● ACTION ITEM
Required from the data below: the exact lines starting at the line containing "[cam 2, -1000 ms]" and ending at the line containing "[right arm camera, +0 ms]", with both ends kept and all pictures dropped.

* * * * * * * * *

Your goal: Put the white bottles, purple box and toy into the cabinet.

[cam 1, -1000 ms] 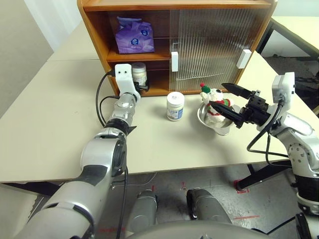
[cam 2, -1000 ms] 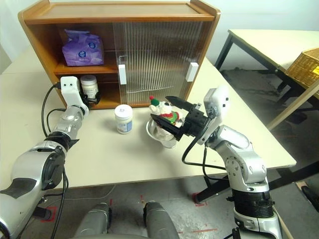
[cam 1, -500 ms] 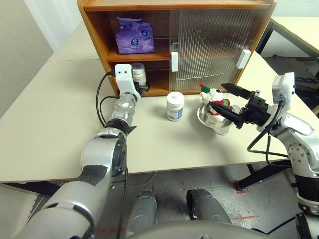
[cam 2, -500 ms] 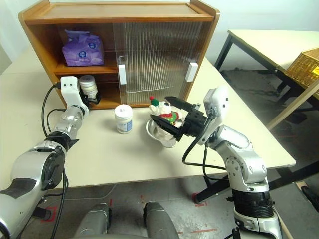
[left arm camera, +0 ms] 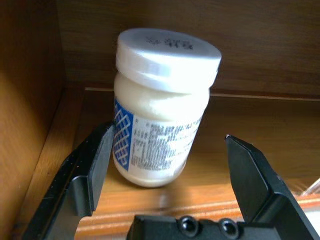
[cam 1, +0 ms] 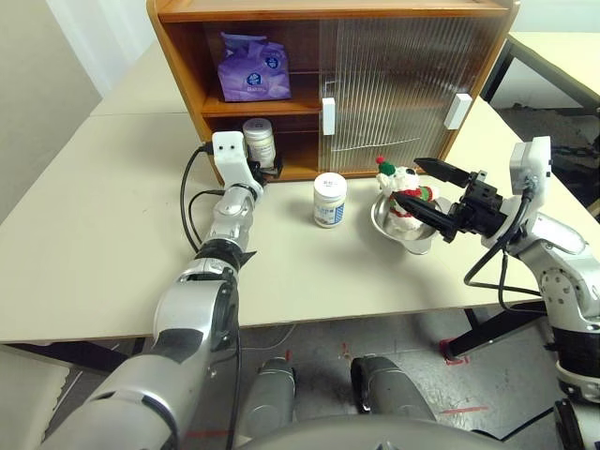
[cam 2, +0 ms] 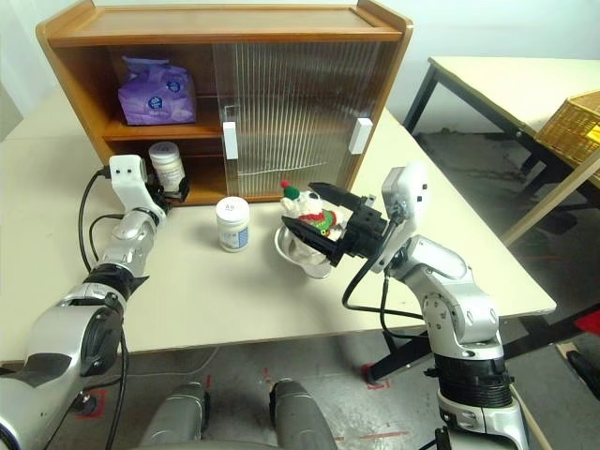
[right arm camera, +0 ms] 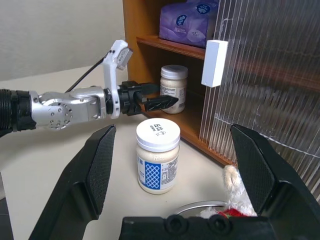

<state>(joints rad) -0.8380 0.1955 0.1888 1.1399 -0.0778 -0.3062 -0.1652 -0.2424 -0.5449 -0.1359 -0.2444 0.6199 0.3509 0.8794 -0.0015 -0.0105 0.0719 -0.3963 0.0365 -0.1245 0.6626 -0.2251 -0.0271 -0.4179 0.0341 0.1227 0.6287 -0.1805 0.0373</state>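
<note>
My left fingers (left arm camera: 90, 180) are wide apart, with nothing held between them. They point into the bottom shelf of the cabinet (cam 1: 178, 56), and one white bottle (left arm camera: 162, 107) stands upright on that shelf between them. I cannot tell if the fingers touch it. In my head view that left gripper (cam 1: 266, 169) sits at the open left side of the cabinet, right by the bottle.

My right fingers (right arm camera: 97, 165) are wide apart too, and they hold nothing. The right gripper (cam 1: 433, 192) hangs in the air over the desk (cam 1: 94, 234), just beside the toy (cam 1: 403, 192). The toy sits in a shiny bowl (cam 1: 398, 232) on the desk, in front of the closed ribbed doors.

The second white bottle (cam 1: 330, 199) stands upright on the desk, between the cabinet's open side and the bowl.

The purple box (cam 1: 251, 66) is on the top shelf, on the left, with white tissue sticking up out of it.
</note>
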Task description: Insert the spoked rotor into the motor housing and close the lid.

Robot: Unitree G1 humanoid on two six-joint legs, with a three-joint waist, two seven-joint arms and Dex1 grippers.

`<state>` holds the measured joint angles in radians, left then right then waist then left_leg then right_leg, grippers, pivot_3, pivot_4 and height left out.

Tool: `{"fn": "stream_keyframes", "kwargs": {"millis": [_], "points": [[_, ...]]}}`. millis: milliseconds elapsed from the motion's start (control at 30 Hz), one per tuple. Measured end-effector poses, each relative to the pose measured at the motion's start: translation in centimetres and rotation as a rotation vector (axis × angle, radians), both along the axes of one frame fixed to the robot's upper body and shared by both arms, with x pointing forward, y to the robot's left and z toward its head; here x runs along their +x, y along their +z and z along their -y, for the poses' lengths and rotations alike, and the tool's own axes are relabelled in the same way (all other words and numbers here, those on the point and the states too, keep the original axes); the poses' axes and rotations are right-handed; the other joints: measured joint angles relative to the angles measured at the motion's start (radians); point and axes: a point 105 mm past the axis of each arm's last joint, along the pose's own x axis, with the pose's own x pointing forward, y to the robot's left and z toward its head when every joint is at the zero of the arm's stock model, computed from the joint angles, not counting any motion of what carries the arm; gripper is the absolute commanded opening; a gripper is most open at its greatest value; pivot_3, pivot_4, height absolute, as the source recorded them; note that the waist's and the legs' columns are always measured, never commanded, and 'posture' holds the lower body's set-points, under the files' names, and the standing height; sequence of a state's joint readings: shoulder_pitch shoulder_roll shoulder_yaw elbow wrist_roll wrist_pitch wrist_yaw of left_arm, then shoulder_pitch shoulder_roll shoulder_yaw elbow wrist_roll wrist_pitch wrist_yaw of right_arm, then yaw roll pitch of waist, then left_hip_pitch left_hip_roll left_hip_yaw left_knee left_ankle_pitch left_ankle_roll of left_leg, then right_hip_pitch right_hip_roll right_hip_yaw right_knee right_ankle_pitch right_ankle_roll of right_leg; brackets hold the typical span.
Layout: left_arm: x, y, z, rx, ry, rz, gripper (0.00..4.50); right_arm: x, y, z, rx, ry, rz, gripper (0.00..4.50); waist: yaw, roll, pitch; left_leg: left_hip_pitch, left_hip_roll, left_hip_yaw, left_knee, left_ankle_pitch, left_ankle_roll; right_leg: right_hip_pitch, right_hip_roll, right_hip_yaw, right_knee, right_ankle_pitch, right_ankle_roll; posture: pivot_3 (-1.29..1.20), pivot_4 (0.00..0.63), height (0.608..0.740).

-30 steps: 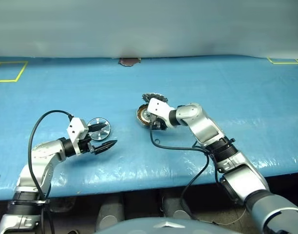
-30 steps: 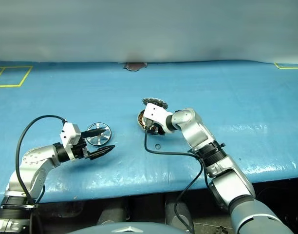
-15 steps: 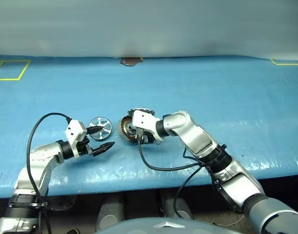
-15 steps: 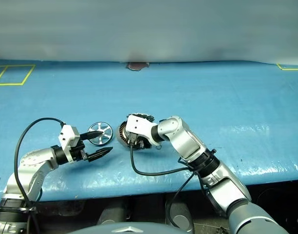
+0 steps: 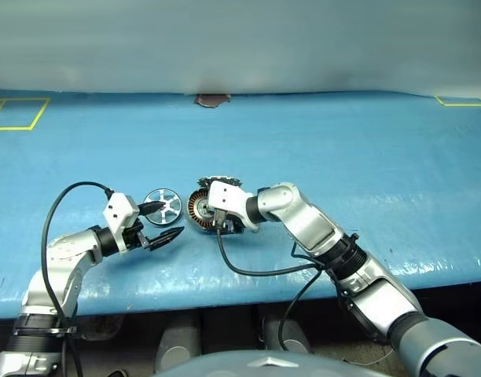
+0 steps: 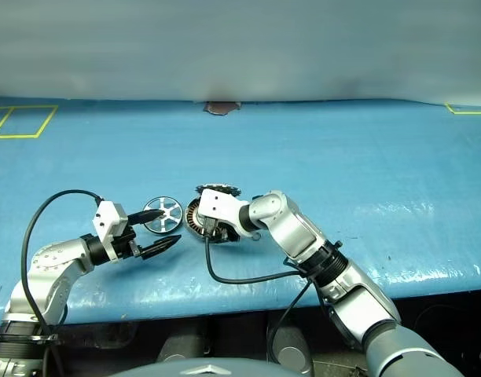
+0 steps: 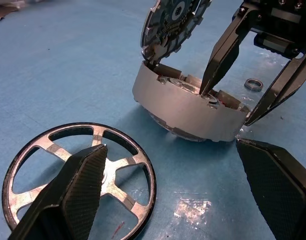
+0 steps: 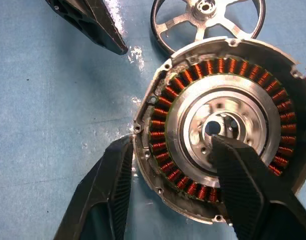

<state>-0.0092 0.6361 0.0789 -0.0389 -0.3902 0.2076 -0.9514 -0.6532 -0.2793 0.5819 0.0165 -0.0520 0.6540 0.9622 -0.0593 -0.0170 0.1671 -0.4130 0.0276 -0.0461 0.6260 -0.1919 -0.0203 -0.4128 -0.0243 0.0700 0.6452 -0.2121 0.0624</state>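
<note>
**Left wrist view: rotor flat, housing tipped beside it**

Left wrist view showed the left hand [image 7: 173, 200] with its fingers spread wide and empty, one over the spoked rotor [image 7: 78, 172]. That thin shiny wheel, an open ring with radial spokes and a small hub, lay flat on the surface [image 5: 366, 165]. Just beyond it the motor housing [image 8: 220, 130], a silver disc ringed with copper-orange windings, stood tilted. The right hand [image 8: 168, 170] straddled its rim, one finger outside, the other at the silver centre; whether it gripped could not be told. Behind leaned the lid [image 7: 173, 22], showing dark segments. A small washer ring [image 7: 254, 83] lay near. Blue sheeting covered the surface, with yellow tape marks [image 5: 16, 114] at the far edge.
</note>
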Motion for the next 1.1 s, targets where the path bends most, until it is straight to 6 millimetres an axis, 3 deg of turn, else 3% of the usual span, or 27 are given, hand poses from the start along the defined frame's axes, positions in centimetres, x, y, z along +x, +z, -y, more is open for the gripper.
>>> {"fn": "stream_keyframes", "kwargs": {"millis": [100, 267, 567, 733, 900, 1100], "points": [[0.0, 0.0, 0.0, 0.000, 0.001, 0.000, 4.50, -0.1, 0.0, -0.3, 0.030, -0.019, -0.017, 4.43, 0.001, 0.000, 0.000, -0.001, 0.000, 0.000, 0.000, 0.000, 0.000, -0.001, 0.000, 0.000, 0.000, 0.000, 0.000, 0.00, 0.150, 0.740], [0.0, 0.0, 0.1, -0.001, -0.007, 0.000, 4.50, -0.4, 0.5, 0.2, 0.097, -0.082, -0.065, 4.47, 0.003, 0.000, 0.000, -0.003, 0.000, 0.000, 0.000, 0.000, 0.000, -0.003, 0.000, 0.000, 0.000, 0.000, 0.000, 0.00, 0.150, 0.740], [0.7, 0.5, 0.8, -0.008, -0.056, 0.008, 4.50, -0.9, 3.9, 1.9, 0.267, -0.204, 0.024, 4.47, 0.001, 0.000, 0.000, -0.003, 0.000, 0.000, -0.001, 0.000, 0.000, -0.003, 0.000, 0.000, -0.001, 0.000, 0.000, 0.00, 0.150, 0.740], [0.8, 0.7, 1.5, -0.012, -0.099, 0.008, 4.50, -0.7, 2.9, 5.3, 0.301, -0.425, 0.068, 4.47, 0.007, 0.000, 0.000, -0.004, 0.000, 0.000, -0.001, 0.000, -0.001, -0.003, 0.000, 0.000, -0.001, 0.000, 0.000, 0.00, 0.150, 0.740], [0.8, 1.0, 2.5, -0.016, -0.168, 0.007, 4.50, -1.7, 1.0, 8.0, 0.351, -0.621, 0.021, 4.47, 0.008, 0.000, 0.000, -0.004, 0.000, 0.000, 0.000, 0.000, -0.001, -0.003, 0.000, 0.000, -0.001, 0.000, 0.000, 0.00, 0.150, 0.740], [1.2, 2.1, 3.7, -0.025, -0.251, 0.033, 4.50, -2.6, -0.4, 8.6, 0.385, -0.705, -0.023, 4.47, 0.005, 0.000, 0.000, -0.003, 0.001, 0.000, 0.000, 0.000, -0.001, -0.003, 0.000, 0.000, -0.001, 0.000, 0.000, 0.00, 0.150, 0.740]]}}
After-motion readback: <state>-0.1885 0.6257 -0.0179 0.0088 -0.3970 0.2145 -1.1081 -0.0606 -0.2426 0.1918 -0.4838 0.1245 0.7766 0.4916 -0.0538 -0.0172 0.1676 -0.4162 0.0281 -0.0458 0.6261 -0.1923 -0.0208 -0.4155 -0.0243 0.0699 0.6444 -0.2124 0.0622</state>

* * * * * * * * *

● RESPONSE TO THIS EXERCISE
[cam 2, -1000 ms] 
[cam 1, -500 ms] 
[cam 2, -500 ms] 
[left arm camera, +0 ms] 
[cam 1, +0 ms] 
[cam 2, +0 ms] 
[right arm camera, +0 ms] 

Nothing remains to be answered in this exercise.